Die Jazzmusiker selber hätten sich entwickelt, meint Kader. Deshalb ziehen sie heute ein breiteres Publikum an. Sie arbeiten mit Musikern verschiedener Horizonte, mit Rock oder Blues. Das spiegele sich im Programm nieder, aber es sei auch der Wille gerade dieser jungen Jazzmusiker.
So tritt Saxofonistin Céline Bonacina, die auch Solo einen Namen hat, in Nancy mit Saxofonist Julien Loureau auf, für den weder kubanische Rhythmen noch Maghrebsound ein Geheimnis haben. Und Schlagzeugerin Anne Paceo spielt mit Saxofonist Raphael Imbert in dessen "Music is my home"-Projekt, begibt sich auf eine Reise auf den Spuren des Lebens in Louisiana im Süden der Vereinigten Staaten. Anne Paceo tritt aber auch zum Schluss des Festivals solo auf im Manufacture-Theater.
Der französische Akkordeonist Richard Galliano ist auch ein Vertreter dieser Szene, er ist im argentinischen Tango genauso zu Hause wie in französischer Musette oder eben im Jazz, in Nancy spielt er mit Paolo Fresu und Jan Lundgren.

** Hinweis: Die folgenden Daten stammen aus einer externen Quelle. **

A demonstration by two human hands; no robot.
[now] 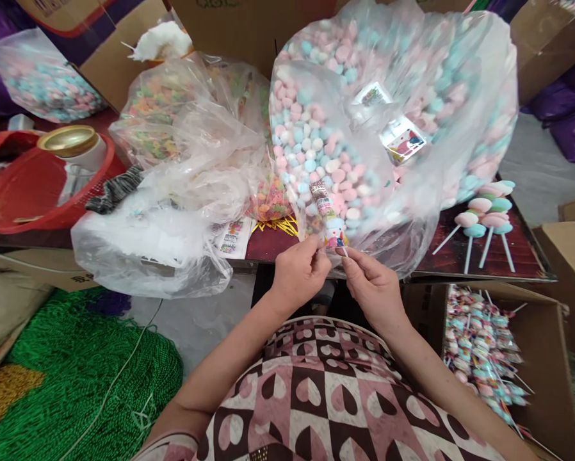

Man könne aus einem Chanson von Edith Piaf Jazz machen oder auf einen Blues improvisieren, meint Galliano. Er bezeichnet sich als einen Soldaten der Schönheit. "Wir kämpfen mit unserer Musik für Schönheit", sagt er, Schönheit sei wichtiger als Perfektion: Ein Stück aus dem Computer sei vielleicht perfekt aber langweilig."